**Exercise instructions:** Whichever lines of the material contain "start", copy each of them.

^^^^

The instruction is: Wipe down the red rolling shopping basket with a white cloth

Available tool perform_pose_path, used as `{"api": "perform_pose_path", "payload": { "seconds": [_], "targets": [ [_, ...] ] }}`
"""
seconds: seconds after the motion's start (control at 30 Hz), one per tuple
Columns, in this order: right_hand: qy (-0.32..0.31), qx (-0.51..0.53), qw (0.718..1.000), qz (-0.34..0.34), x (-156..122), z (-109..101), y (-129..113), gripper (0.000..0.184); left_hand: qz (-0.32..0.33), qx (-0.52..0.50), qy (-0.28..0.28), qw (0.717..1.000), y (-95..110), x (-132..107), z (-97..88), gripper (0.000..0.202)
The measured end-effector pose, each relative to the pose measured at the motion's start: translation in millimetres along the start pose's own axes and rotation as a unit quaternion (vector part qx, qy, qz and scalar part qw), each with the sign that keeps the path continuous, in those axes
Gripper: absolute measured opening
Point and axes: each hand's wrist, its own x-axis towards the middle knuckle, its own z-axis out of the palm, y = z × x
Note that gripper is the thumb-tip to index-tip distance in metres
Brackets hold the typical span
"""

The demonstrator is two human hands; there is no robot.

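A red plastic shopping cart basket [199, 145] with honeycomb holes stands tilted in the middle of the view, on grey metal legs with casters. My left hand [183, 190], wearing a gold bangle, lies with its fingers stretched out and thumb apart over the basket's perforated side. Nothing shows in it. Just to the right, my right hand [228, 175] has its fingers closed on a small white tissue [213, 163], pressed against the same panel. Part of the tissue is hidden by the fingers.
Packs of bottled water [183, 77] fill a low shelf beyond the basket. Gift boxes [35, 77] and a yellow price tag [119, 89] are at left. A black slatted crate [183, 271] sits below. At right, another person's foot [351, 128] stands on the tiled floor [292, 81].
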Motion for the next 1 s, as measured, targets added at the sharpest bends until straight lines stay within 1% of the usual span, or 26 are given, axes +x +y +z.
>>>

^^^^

**Response:**
seconds: seconds after the motion's start (control at 30 Hz), one per tuple
The measured end-effector pose, each relative to the pose measured at the motion's start: translation in millimetres along the start pose's own axes and rotation as a unit quaternion (vector part qx, qy, qz and scalar part qw), each with the sign that keeps the path continuous, in those axes

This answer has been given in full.